The 2015 Northwestern Wildcats football team represented Northwestern University during the 2015 NCAA Division I FBS football season. It was Pat Fitzgerald's tenth season as the team's head coach. The Wildcats home games were played at Ryan Field in Evanston, Illinois. They were members of the West Division of the Big Ten Conference. They finished the season 10–3, 6–2 in Big Ten play to finish in a tie for second place in the West Division.
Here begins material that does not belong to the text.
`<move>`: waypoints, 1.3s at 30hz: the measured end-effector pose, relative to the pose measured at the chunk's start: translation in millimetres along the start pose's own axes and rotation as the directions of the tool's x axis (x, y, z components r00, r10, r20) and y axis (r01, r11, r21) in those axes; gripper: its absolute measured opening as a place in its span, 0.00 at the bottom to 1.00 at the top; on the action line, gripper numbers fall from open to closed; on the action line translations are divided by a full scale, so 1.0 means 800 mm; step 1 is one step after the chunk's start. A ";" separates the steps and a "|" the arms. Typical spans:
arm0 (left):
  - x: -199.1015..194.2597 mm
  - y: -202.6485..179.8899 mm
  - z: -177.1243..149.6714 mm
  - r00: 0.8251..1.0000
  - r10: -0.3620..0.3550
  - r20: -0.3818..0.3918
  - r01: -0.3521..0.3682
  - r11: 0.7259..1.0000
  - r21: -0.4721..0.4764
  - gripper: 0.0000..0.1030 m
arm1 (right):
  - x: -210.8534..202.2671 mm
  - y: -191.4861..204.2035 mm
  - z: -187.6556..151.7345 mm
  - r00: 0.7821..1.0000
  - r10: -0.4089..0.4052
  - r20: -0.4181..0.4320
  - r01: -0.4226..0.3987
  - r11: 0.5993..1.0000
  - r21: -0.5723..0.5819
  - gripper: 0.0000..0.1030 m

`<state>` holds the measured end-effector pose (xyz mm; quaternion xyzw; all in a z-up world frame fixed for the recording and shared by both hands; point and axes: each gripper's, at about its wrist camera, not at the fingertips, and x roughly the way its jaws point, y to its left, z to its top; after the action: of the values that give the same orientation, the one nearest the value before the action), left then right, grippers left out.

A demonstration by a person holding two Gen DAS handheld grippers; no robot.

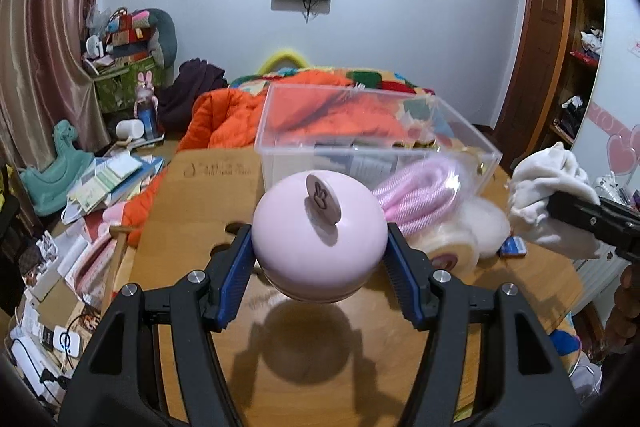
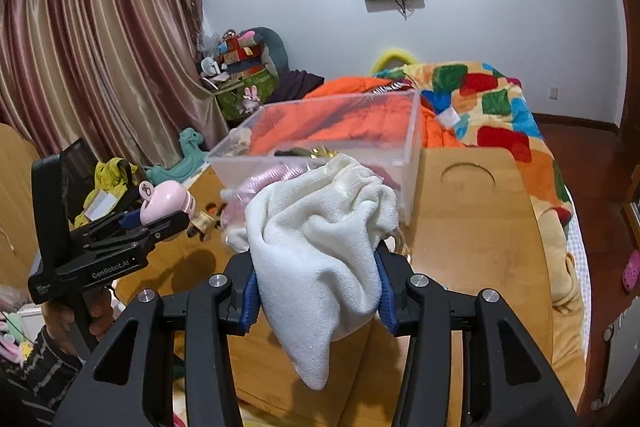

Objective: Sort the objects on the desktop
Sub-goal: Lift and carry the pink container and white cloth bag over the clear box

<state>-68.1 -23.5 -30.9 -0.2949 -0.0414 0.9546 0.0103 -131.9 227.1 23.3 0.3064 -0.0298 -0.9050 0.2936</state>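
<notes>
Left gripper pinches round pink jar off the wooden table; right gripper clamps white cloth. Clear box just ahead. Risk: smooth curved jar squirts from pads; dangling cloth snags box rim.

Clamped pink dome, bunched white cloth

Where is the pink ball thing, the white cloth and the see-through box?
pink round container (image 1: 316, 247), left wrist view, front of its dome.
white cloth (image 2: 320, 259), right wrist view, middle fold.
clear box (image 1: 304, 151), left wrist view, near wall.
</notes>
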 end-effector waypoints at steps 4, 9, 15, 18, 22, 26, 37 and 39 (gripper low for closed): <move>-0.006 -0.003 0.011 1.000 -0.009 0.025 0.008 1.000 0.006 0.61 | 0.000 0.008 0.009 1.000 -0.009 0.009 0.009 1.000 -0.025 0.41; -0.009 -0.006 0.021 0.999 -0.027 0.042 0.027 1.000 0.007 0.61 | 0.000 0.013 0.025 0.999 -0.013 0.030 0.014 0.999 -0.046 0.41; -0.008 -0.007 0.035 0.998 -0.034 0.062 0.034 0.999 0.003 0.61 | 0.001 0.020 0.044 0.998 -0.016 0.064 0.021 0.997 -0.074 0.41; -0.006 -0.006 0.042 0.997 -0.031 0.072 0.031 1.000 0.003 0.61 | 0.005 0.021 0.054 0.997 -0.015 0.073 0.021 0.996 -0.082 0.41; -0.002 -0.003 0.054 0.996 -0.033 0.084 0.033 0.999 0.001 0.61 | 0.011 0.021 0.068 0.996 -0.016 0.084 0.024 0.996 -0.090 0.41; 0.004 -0.002 0.066 0.995 -0.033 0.093 0.032 0.999 0.006 0.61 | 0.016 0.021 0.083 0.995 -0.023 0.100 0.033 0.994 -0.102 0.41; 0.037 0.009 0.099 0.995 -0.055 0.079 0.054 0.999 0.008 0.61 | 0.049 0.007 0.118 0.994 -0.035 0.102 0.046 0.993 -0.105 0.42; 0.047 0.010 0.103 0.996 -0.057 0.069 0.056 0.998 0.009 0.61 | 0.057 0.002 0.121 0.995 -0.038 0.097 0.048 0.994 -0.101 0.42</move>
<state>-145.9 -36.1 15.0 -0.2604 -0.0469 0.9637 0.0367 -215.4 188.4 78.1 0.2478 0.0097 -0.9251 0.2877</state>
They were invited to the Outback Bowl where they were defeated by Tennessee 45–6.

==Schedule==
Northwestern announced their 2015 football schedule on June 3, 2013. The 2015 schedule consisted of 7 home and 5 away games in the regular season. The Wildcats hosted Big Ten foes Iowa, Minnesota, Penn State, and Purdue and travelled to Illinois, Michigan, Nebraska, and Wisconsin.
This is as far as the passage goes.